• _What the task requires_
The data below should be restated word for word, with every picture omitted.

• _Input data_
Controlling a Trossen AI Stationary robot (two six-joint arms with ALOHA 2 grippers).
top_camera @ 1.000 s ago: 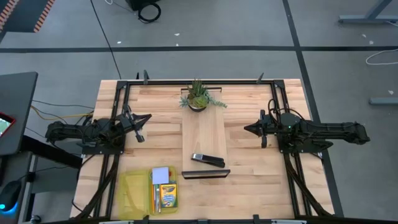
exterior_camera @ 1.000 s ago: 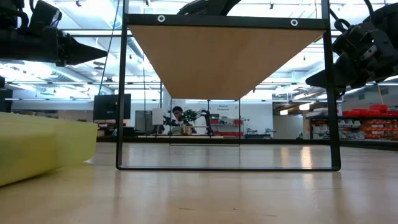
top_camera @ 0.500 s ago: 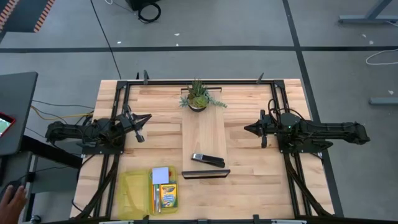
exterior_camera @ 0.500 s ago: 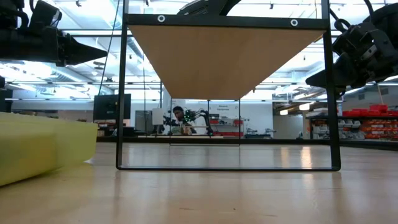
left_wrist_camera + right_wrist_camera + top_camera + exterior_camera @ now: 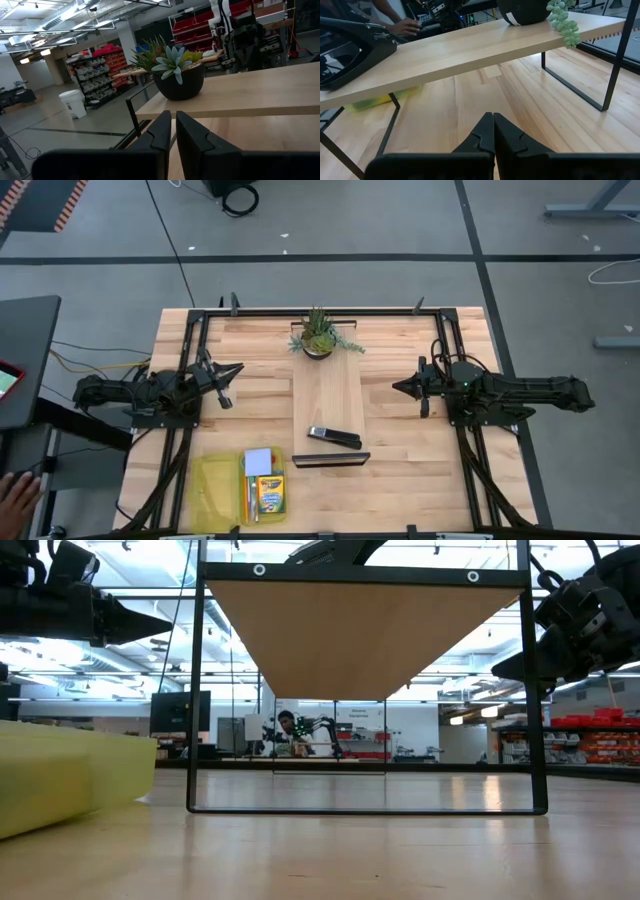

• _Task solution_
Controlling a Trossen AI Stationary robot (two six-joint arms with ALOHA 2 grippers).
top_camera @ 1.000 s ago: 
exterior_camera @ 1.000 s ago: 
top_camera @ 0.500 s ago: 
exterior_camera @ 0.500 s ago: 
left_wrist_camera + right_wrist_camera + top_camera + exterior_camera @ now: 

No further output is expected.